_Task prompt_. What follows is data; output all of it exactly as given.

_Given material_.
:::::
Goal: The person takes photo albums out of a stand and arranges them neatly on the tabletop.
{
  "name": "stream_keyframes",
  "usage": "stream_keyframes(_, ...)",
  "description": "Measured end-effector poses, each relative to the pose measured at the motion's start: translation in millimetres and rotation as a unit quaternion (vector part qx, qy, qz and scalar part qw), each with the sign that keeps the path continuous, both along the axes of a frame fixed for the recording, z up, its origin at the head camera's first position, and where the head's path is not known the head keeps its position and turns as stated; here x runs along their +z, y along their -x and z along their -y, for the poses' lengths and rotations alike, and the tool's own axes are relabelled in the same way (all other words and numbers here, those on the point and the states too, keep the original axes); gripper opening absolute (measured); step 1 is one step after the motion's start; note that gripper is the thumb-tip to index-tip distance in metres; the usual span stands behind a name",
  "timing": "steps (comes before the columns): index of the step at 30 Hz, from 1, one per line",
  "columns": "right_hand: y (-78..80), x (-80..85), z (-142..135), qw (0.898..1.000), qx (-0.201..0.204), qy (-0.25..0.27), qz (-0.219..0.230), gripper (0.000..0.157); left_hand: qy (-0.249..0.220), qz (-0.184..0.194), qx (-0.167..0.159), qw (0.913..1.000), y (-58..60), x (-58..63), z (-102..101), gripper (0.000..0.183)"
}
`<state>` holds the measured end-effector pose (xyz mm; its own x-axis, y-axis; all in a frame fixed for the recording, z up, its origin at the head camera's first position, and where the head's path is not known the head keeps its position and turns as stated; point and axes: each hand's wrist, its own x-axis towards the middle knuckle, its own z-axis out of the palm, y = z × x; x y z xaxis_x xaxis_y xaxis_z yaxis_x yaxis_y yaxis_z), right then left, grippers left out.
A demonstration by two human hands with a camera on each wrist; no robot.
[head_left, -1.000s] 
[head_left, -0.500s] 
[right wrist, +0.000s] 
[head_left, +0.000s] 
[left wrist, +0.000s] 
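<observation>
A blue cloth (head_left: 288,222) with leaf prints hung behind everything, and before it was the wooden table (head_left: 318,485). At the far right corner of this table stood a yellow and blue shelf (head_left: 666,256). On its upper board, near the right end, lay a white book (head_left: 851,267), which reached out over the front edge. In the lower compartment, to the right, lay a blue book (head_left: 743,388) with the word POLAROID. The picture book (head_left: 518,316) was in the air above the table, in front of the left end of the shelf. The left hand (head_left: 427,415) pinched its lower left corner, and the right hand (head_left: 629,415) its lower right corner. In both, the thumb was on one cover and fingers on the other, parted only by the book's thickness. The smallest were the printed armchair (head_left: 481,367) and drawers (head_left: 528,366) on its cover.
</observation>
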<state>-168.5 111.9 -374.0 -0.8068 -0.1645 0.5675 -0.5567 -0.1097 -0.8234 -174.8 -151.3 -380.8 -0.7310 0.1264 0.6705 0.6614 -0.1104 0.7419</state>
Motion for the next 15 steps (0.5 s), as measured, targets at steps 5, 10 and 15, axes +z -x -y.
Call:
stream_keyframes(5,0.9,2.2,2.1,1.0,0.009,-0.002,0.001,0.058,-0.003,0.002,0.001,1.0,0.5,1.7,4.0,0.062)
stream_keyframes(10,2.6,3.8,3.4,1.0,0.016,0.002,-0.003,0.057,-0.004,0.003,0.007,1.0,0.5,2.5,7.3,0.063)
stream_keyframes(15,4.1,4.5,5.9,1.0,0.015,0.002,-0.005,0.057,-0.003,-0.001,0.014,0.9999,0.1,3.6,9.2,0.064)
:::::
_Result of the exercise_.
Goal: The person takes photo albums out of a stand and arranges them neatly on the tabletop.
{
  "name": "stream_keyframes",
  "usage": "stream_keyframes(_, ...)",
  "description": "Measured end-effector poses, each relative to the pose measured at the motion's start: translation in millimetres and rotation as a unit quaternion (vector part qx, qy, qz and scalar part qw), each with the sign that keeps the path continuous, both along the axes of a frame fixed for the recording, z up, its origin at the head camera's first position, and where the head's path is not known the head keeps its position and turns as stated; here x runs along their +z, y along their -x and z along their -y, for the poses' lengths and rotations alike, and the tool's own axes are relabelled in the same way (all other words and numbers here, those on the point and the states too, keep the original axes); gripper opening absolute (measured); step 1 is one step after the motion's start; note that gripper is the thumb-tip to index-tip distance in metres; the usual span stands behind a name",
  "timing": "steps (comes before the columns): index of the step at 30 Hz, from 1, one per line",
  "columns": "right_hand: y (-78..80), x (-80..85), z (-142..135), qw (0.898..1.000), qx (-0.201..0.204), qy (-0.25..0.27), qz (-0.219..0.230), gripper (0.000..0.157); left_hand: qy (-0.249..0.220), qz (-0.184..0.194), qx (-0.167..0.159), qw (0.913..1.000), y (-58..60), x (-58..63), z (-102..101), gripper (0.000..0.183)"
}
`<state>` holds the measured end-effector pose (xyz mm; its own x-axis, y-axis; all in a frame fixed for the recording, z up, its origin at the head camera's first position, and where the head's path is not known the head keeps its position and turns as stated; point and axes: each hand's wrist, its own x-axis towards the middle knuckle, its own z-axis out of the palm, y = z × x; x y z xaxis_x xaxis_y xaxis_z yaxis_x yaxis_y yaxis_z), right then left, grippers left out.
A demonstration by two human hands with a camera on each wrist; no robot.
[head_left, -1.000s] 
[head_left, -0.500s] 
[right wrist, +0.000s] 
[head_left, +0.000s] 
[left wrist, +0.000s] 
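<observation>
A blue cloth (head_left: 288,222) with leaf prints hung behind everything, and before it was the wooden table (head_left: 318,485). At the far right corner of this table stood a yellow and blue shelf (head_left: 666,256). On its upper board, near the right end, lay a white book (head_left: 851,267), which reached out over the front edge. In the lower compartment, to the right, lay a blue book (head_left: 743,388) with the word POLAROID. The picture book (head_left: 518,316) was in the air above the table, in front of the left end of the shelf. The left hand (head_left: 427,415) pinched its lower left corner, and the right hand (head_left: 629,415) its lower right corner. In both, the thumb was on one cover and fingers on the other, parted only by the book's thickness. The smallest were the printed armchair (head_left: 481,367) and drawers (head_left: 528,366) on its cover.
</observation>
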<state>-168.5 111.9 -374.0 -0.8068 -0.1645 0.5675 -0.5567 -0.1097 -0.8234 -174.8 -151.3 -380.8 -0.7310 0.1264 0.6705 0.6614 -0.1104 0.7419</state>
Motion for the next 15 steps (0.5 s), as measured, targets at steps 5, 10 and 15, axes +z -x -y.
Call:
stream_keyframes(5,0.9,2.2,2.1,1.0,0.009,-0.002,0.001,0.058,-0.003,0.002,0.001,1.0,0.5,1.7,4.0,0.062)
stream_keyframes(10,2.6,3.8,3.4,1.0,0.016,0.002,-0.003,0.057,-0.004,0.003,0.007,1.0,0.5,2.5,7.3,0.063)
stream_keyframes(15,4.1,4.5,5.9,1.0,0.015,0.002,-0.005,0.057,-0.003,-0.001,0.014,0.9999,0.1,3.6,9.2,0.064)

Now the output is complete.